1) Nomads of Fire, Symbol: Kunalada, Color: Red. Showbusiness people.

2) Nomads of Oceans, Symbol: Bakunawa, Color: Blue. Athletes.

3) Nomads of Jungle, Symbol: Tamaraw, Color: Green. Everyday people.

== Rules ==
The rules of the game for every week:
- Week starts with the Territory game. The winning tribe will live in a villa for this week, the runner-up tribe will live in a local village and the last one will live on a beach.

Every week tribes have a captain who changes at the start of the next one. The player who is eliminated chooses next week's captains.
- Second Day: First Immunity Game. Loser tribe nominates two players for elimination. One by captain and one by the rest of the tribe.
- Third Day: Second Immunity Game. Loser tribe from the first Immunity Game doesn't play here. Loser tribe of this game nominates one player for elimination.
- Fourth Day: Captains' Game. Winner takes reward for the tribe.
- Fifth and Final Day: Duel. At first, one player is saved from public vote. Then, the two remaining players duel in a series of matches with the loser being eliminated from Nomads.

From week 4 (instead of week 6 as it was planned), with only two tribes existing (Fire and Oceans in this season) the rules changed a bit:
- Second Day: First Immunity Game. Loser tribe nominates one player for Duel.
- Third Day: Second Immunity Game. This immunity is individual. The rest of the players go to public vote. The player with the fewest votes goes to Duel.

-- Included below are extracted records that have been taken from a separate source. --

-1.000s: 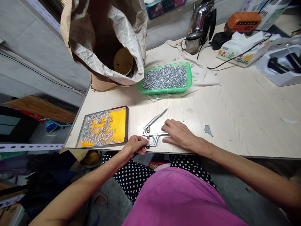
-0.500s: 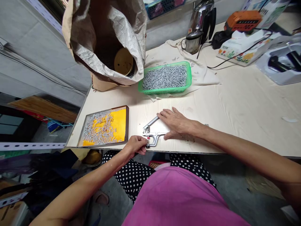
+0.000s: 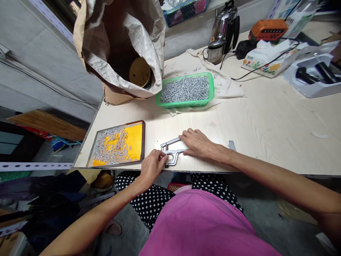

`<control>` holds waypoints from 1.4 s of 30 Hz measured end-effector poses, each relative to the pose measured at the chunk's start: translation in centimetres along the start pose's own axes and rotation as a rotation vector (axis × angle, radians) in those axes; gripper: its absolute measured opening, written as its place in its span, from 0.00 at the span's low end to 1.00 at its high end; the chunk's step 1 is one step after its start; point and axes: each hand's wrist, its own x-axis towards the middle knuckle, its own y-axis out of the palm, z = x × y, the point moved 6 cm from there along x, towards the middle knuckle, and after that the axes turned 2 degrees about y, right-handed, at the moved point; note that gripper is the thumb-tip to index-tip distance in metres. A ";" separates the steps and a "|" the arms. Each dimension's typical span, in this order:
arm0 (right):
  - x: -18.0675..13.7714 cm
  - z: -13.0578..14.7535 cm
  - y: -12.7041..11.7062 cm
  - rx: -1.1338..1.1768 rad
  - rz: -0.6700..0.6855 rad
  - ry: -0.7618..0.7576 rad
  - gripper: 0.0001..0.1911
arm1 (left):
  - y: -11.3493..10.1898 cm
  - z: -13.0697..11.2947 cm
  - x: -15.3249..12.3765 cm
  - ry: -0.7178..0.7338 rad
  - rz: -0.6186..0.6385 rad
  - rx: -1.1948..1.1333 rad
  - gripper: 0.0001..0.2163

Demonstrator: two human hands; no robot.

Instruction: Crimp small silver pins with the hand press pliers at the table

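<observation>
A silver lever hand press, like pliers with a coil spring, lies at the table's front edge. My right hand grips its handles, fingers over the upper lever and thumb at the lower handle. At the jaw end, my left hand is pinched closed; its fingertips hide whatever is between them. To the left, a shallow tray with a yellow bottom holds many small silvery ribbed metal pieces. A green plastic basket behind the press is heaped with similar pieces.
A large open woven sack stands at the back left with a round yellowish container inside. Along the back are a metal kettle, a metal mug, an orange battery pack, a flowered tissue pack and a white tray.
My right hand has pressed the upper lever lower, closer to the lower handle. My left hand has shifted slightly up and left at the jaw, its back turned more upward.
</observation>
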 end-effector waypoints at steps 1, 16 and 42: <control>0.0 0.1 0.0 0.006 -0.006 0.010 0.20 | -0.1 -1.2 0.1 0.139 -0.062 0.076 0.08; -1.9 -1.8 -0.6 0.079 0.029 0.066 0.23 | 2.9 -6.2 5.3 0.643 0.117 0.330 0.27; -1.4 -4.5 -0.1 0.182 -0.091 -0.119 0.28 | 4.8 -6.0 2.3 0.620 -0.170 0.230 0.20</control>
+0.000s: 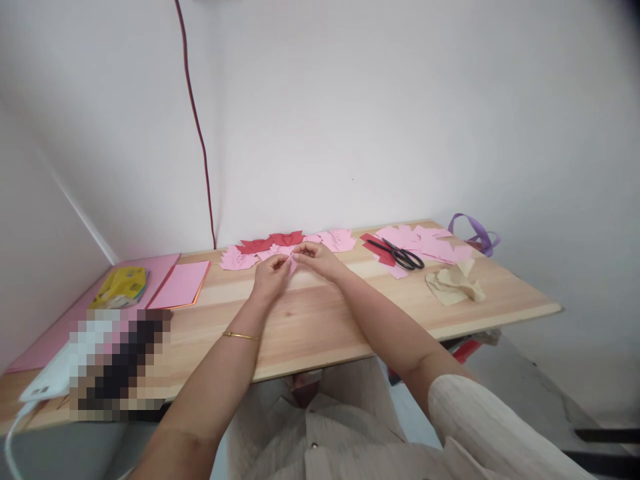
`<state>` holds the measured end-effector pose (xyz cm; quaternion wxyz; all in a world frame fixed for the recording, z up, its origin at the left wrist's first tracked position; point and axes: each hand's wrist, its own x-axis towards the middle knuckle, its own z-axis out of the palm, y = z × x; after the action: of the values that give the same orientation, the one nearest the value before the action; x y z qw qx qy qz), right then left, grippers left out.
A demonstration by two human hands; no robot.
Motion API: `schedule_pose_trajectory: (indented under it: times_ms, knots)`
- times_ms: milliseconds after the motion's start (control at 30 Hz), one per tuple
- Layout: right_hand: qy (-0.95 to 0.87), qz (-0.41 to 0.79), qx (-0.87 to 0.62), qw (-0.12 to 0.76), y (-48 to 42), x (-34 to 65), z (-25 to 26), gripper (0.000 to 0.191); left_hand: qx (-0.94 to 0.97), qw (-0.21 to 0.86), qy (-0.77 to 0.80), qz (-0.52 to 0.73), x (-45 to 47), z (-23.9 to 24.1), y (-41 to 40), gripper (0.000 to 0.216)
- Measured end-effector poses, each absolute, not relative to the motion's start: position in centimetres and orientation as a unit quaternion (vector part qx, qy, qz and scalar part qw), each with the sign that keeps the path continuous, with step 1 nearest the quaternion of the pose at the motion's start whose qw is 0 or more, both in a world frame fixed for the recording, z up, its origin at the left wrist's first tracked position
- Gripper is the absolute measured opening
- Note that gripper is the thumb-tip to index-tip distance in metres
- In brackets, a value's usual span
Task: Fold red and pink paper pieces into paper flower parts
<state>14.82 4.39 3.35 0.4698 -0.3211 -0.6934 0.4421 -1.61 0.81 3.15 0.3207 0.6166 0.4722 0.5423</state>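
Note:
My left hand (270, 272) and my right hand (314, 257) meet over the wooden table (310, 320), fingers pinched together on a small pink paper piece (292, 264) held between them. A thin gold bangle sits on my left wrist. Just behind my hands lies a row of folded pink paper pieces (235, 259) and red paper pieces (280, 240) along the table's back edge.
Black scissors (403, 256) rest on pink paper squares (430, 244) and red scraps at the back right. Crumpled beige paper (456, 285) lies near the right edge, with purple ribbon (477, 233) behind. Pink sheets (181, 284) and a yellow packet (120, 287) lie at left. A red cable (197, 127) runs down the wall.

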Motion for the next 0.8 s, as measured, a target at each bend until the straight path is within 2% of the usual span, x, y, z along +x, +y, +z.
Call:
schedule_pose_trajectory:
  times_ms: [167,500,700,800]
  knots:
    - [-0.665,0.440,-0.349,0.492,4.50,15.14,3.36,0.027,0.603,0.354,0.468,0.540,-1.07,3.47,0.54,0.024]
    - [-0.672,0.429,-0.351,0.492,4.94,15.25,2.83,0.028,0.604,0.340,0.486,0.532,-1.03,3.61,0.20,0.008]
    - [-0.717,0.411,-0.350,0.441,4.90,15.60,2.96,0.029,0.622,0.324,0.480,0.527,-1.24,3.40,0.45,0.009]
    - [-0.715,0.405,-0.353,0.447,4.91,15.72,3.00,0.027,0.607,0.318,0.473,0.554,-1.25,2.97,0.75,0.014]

From week 9, tribes no longer exist and players merge.
- First Day: Territory Game. Winner takes one person with him in villa. The rest of the players stay on the beach.
- Second Day: First Immunity Game. Individual Immunity. Loser player is nominated. One extra player is nominated by vote.
- Third Day: Second Immunity Game. Same as the first Immunity Game.
- For Duel, from the four nominated players, by public vote, two players are nominated to Duel.

For the last weeks, the following rules take place.
- No Territory Games. All players live at the beach.
- After all players agreeing, 50,000 € from the final prize can be won by players at different games.
- Immunity Game: Two losers are nominated. One extra player is nominated by vote.
- Duel: From the three nominated players, by public vote, two players are nominated to Duel.

==Contestants==

List of Nomads 2017 contestants
| Contestant | Original tribe | Switched tribe | Merged tribe | Finish |
| Evi Ioannidou, Model | Jungle |  |  | 1st Elimination Episode 5 |
| Fotis Filippopoulos, Research & Innovation Consultant | Jungle |  |  | 2nd Elimination Episode 10 |
| Panagiotis Vasilakos, Real Estate Agent | Jungle |  |  | Walked Episode 15 |
| Nicolas Papadopoulos, Gym Owner, Former Decathlete | Oceans | Oceans |  | Walked due to injury Episode 20 |
| Evangelia Platanioti, Synchronised swimmer | Oceans | Oceans |  | 3rd Elimination Episode 20 |
| Natasa Kalogridi, Actress | Jungle | Fire |  | 4th Elimination Episode 25 |
| Irene Zahou, P.E. Teacher | Jungle | Oceans |  | Walked due to injury Episode 29 |
| Olga-Afroditi Pilaki, Rhythmic Gymnast | Oceans | Oceans |  | Walked Episode 31 |
| Manto Gasteratou, Presenter | Fire | Fire |  | Walked due to injury Episode 36 |
| Manos Pintzis, Actor | Fire | Oceans |  | Walked Episode 40 |
| Lefteris Hadjiioannou, Personal Trainer |  | Fire | Merge | Walked due to injury Episode 42 |
| Christina Koletsa, Singer | Fire | Fire | Walked Episode 44 |
| Mike Zambidis, World Champion Kick Boxer | Oceans | Oceans | 5th Elimination Episode 45 |
| Lefteris Paraskevas, Hairdresser | Jungle | Oceans | 6th Elimination Episode 50 |
| Dimitris Alexandrou, Model | Fire | Fire | 7th Elimination Episode 52 Won 10,000 € |
| Dimitra Frantzi, Athletic Coach | Oceans | Oceans | 8th Elimination Episode 55 |
| Vasiliki Millousi, Artistic Gymnast | Oceans | Oceans | 9th Elimination Episode 56 Won 7,500 € |
| George Katsinopoulos, European Champion Brazilian jiu-jitsu - MMA | Oceans | Oceans | 10th Elimination Episode 57 |
| Nick Anadiotis, Actor | Fire | Fire | 11th Elimination Episode 60 |
| George Mavridis, Presenter | Fire | Fire | 3rd Place Episode 61 Won 25,000 € |
| Konstantinos Oroklos, Bar Owner | Jungle | Fire | 2nd Place Episode 61 Won 7,500 € |
| Apostolia Zoi, Singer | Fire | Fire | Winner Episode 61 Won 100,000 € |

==Season summary==

The 21 players were initially divided into three nomad tribes: Fire, Oceans and Jungle.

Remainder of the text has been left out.